As it turns out, I’d seen situations like this before.
Humans generally have good intuition about things that are similar to what they encounter every day and are able to make “instinctive” decisions that are generally correct. They have poor intuition about things that are unfamiliar and outside of their everyday experience and very poor intuition about things that are totally alien to everyone – things outside of all human experience. This is especially true when dealing with scale effects (very large or very small numbers for example), complexity or non-linear processes (such a riots or bank runs or “flash mobs”).

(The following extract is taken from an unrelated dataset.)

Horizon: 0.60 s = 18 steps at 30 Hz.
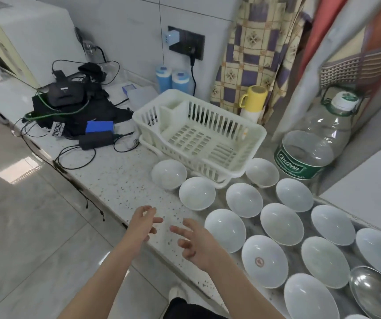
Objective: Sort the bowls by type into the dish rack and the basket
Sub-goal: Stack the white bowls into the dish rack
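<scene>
**Two hands, lots of bowls**

Both hands float over the desk [120, 180] edge w/ nothing in them. The left hand [142, 223] and right hand [196, 244] are near each other but not touching, fingers loose & a bit bent. The white bowls [281, 223] sit in rows on the desk, right of the hands. One bowl [264, 261] has a small red mark inside; too tiny to read. A shiny metal bowl [371, 291] sits at the far right. The white dish rack [198, 134] stands behind the bowls, nothing in it. A big clear bottle [316, 143] next to it has a green label that says "Cestbon".
</scene>
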### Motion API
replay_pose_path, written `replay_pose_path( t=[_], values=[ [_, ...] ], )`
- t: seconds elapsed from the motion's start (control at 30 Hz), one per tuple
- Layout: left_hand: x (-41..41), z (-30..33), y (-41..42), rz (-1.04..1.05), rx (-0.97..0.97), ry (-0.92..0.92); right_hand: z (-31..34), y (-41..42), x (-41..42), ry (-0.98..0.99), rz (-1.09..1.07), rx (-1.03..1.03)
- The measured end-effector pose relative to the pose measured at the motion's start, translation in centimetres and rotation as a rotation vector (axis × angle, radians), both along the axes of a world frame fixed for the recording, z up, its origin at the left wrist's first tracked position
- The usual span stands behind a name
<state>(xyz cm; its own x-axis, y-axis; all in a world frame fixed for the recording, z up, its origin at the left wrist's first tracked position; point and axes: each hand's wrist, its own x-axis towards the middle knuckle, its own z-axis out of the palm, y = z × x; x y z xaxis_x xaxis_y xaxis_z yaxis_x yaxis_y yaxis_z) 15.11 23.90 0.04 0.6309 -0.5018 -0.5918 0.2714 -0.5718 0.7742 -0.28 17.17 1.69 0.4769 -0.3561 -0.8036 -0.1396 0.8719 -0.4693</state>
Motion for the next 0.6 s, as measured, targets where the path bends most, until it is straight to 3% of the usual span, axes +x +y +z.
replay_pose_path(
  t=[0.23, 0.37, 0.6],
  values=[
    [5.9, -1.1, -5.6, -0.105, 0.096, 0.084, -1.4, -2.8, 3.9, 0.057, -0.27, 0.205],
    [8.1, -2.2, -8.0, -0.146, 0.123, 0.166, -2.3, -3.1, 5.6, 0.155, -0.423, 0.097],
    [11.4, -3.0, -9.7, -0.356, -0.025, 0.22, -3.5, -3.0, 8.6, 0.339, -0.649, -0.077]
  ],
)
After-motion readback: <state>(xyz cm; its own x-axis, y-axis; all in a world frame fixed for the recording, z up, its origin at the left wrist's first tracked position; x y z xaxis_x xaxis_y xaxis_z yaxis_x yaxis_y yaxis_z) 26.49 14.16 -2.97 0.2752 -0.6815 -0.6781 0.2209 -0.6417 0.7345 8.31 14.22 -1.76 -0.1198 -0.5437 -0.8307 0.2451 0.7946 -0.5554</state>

Even in business there have been examples where information guided intuition in meaningful ways. The “Information based strategy” (IBS) approach adopted by the Capital One Financial founders in the late 1980s is one of the best known. Other information (or at least data) based strategic approaches were adopted by companies such as GE (under Jack Welch) and it can be argued that many of the data-focused management tools of the past 50 years have been attempts to take the intuition and instinct out of routine business management processes and replace them with “facts”.
Of course, information-based approaches depend on access to comprehensive, accurate and up to date information that is actually relevant to the decisions being made. Both too little and too much information often derails these approaches, forcing executives and managers back to using intuition and instincts that may not have been well honed for the task.
So what should we be doing? What place does intuition play in a world awash in “big data” and ever more powerful “analytics” tools?
As is often the case, the best answer seems to be in striking an appropriate (if difficult and dynamic) balance. Just as our intuition is less than perfect, so in general is our information less than complete. We should certainly ask “what does the data tell us?” before forming a hypothesis or making a decision, but there will be instances where what the data tells us is ambiguous or confusing. That’s where reasoned judgement, experience and if necessary intuition step in. Using information (remember that it needs to be as complete as possible, accurate and up to date – none of which come free) to enhance and support our intuition should be the objective of every modern business.
The old adage that “you are entitled to your own opinion but not your own facts” applies even today. But with the right facts to back you up, your opinions are likely to be much more valuable.